* Problem *
Only these lines of the data below are wanted: the one with "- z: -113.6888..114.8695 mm", the one with "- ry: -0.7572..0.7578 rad", and any lines between them, each repeated exactly.

===== Source material =====

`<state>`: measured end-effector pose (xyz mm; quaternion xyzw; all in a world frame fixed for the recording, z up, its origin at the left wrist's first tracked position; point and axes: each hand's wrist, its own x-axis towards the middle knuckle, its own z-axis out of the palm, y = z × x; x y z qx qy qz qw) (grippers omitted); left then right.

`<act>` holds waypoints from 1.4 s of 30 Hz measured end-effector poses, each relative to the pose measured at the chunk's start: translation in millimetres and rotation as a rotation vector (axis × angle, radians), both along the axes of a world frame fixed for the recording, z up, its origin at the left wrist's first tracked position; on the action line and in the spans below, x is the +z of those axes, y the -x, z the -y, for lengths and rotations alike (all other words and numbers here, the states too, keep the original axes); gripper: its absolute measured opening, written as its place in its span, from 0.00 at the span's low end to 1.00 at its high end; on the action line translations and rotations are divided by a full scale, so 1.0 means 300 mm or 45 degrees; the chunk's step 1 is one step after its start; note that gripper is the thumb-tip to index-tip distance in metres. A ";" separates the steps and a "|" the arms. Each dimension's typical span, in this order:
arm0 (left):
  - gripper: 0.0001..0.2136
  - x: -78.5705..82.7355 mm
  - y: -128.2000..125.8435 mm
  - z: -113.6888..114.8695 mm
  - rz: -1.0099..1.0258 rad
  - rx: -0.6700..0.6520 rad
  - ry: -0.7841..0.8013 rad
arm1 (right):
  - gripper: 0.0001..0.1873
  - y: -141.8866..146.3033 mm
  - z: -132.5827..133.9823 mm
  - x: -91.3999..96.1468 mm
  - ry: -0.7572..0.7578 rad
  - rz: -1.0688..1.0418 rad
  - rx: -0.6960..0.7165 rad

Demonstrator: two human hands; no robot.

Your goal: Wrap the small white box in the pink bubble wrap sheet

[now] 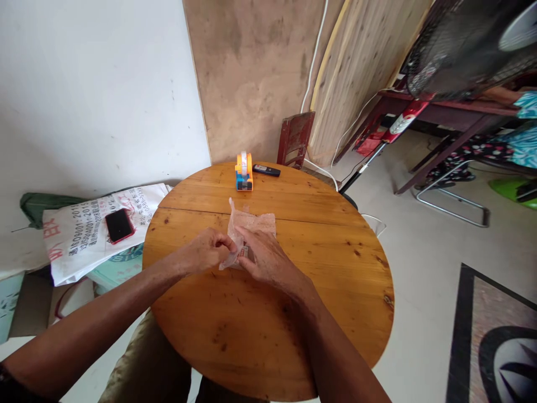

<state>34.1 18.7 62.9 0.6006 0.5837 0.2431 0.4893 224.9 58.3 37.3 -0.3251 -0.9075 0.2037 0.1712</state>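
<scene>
A piece of clear bubble wrap [265,223] lies on the round wooden table [251,336], one edge standing up on its left side. My left hand [207,251] is closed, pinching that raised left edge between thumb and fingers. My right hand [268,257] rests over the wrap, with its thumb and bent fingers holding it against the tabletop. Between the two hands a small pale item with reddish marks [243,252] shows; its kind cannot be made out. Part of the wrap is hidden under my right hand.
Toward the table's far edge stand an orange-and-blue tape dispenser [244,172] and a black remote control [267,170]. Left of the table, a phone [119,225] lies on a white printed sack [142,204]. A standing fan [453,50] and a seated person [524,140] are at right.
</scene>
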 end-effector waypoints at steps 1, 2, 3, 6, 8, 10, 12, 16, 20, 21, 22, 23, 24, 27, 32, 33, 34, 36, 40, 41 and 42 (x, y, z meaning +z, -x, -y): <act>0.09 -0.005 -0.002 0.003 -0.070 -0.050 -0.077 | 0.33 -0.002 -0.002 0.000 0.013 -0.004 0.000; 0.08 -0.014 -0.006 0.007 -0.152 -0.076 -0.171 | 0.33 -0.004 -0.004 -0.001 0.026 -0.006 0.001; 0.08 -0.024 -0.011 0.010 -0.237 -0.079 -0.282 | 0.33 -0.007 -0.006 0.000 0.038 -0.006 0.005; 0.06 -0.067 -0.026 0.021 -0.403 -0.048 -0.688 | 0.35 -0.019 -0.014 0.004 0.084 -0.005 0.015; 0.05 -0.097 -0.030 0.027 -0.421 -0.043 -0.912 | 0.35 -0.030 -0.019 0.009 0.125 -0.019 0.029; 0.05 -0.121 -0.029 0.031 -0.433 -0.033 -1.047 | 0.34 -0.041 -0.025 0.014 0.169 -0.051 0.041; 0.05 -0.137 -0.028 0.033 -0.434 -0.042 -1.111 | 0.33 -0.053 -0.034 0.017 0.171 -0.101 0.019; 0.07 -0.146 -0.032 0.039 -0.422 -0.093 -1.119 | 0.25 -0.082 -0.054 0.027 0.062 -0.134 -0.161; 0.07 -0.141 -0.041 0.045 -0.432 -0.110 -1.109 | 0.12 -0.114 -0.065 0.068 0.050 0.094 -0.438; 0.07 -0.140 -0.043 0.046 -0.437 -0.113 -1.105 | 0.08 -0.121 -0.065 0.082 0.066 0.165 -0.486; 0.07 -0.139 -0.045 0.047 -0.444 -0.117 -1.105 | 0.06 -0.127 -0.065 0.096 0.090 0.230 -0.520; 0.08 -0.139 -0.047 0.047 -0.454 -0.122 -1.112 | 0.05 -0.131 -0.065 0.110 0.121 0.290 -0.541; 0.08 -0.140 -0.048 0.046 -0.465 -0.130 -1.126 | 0.06 -0.135 -0.062 0.121 0.157 0.341 -0.554; 0.08 -0.147 -0.048 0.042 -0.512 -0.140 -1.187 | 0.13 -0.144 -0.045 0.141 0.244 0.438 -0.587; 0.08 -0.160 -0.038 0.036 -0.571 -0.111 -1.261 | 0.28 -0.164 0.024 0.111 0.327 0.529 -0.654; 0.08 -0.162 -0.036 0.035 -0.564 -0.114 -1.258 | 0.28 -0.164 0.038 0.098 0.339 0.518 -0.698; 0.08 -0.162 -0.035 0.034 -0.551 -0.113 -1.256 | 0.28 -0.162 0.050 0.083 0.350 0.489 -0.747; 0.08 -0.164 -0.032 0.033 -0.523 -0.114 -1.253 | 0.27 -0.147 0.067 0.054 0.369 0.399 -0.843; 0.09 -0.164 -0.032 0.032 -0.490 -0.130 -1.234 | 0.21 -0.096 0.073 0.008 0.388 0.270 -0.951; 0.09 -0.163 -0.032 0.032 -0.486 -0.135 -1.231 | 0.18 -0.086 0.073 -0.001 0.385 0.231 -0.963; 0.09 -0.162 -0.033 0.032 -0.483 -0.147 -1.227 | 0.16 -0.079 0.074 -0.009 0.381 0.183 -0.965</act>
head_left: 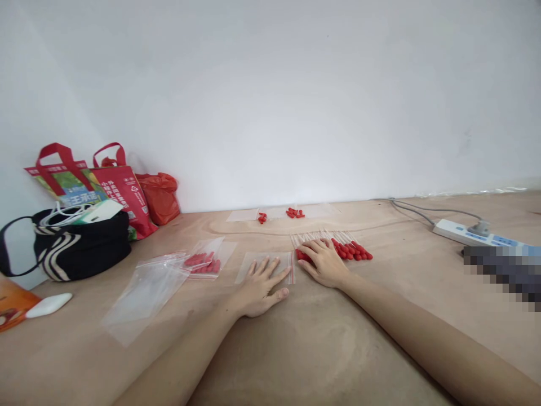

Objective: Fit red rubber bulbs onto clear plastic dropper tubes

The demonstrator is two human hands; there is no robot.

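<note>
My left hand [258, 292] lies flat with fingers spread on a clear zip bag [243, 267], whose red-striped edge faces right. Just right of it, my right hand [325, 265] rests palm down, fingers stretched out over a row of red-tipped sticks [353, 250]. Their pale shafts point toward the wall, and the hand covers some of the red ends. Left of my left hand is a zip bag with red-tipped sticks [207, 265] in it. More clear zip bags [146, 290] overlap it on the near side.
Small groups of red-tipped pieces [295, 213] lie on clear bags near the wall. At left are a black bag [84, 248], red shopping bags [122, 194] and a white rounded object [49, 305]. A power strip [486, 235] and a pixelated dark object [507, 273] lie at right.
</note>
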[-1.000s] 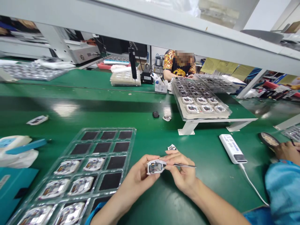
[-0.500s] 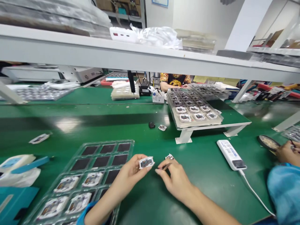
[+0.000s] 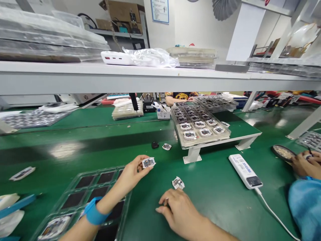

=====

* Solution for this problem *
  - z: -113.6888..114.8695 mm
  - rz: -1.0099..1.0258 rad
  - rx: -0.6700..0.6520 rad
  - ry: -0.7841..0.8013 rad
arm1 (right):
  - gripper: 0.0001..0.1873
  - y: -141.8866..146.3033 mm
  - z: -132.5827..133.9823 mm
  - x: -91.3999..96.1468 mm
  - ry: -0.7572..0.7578 rad

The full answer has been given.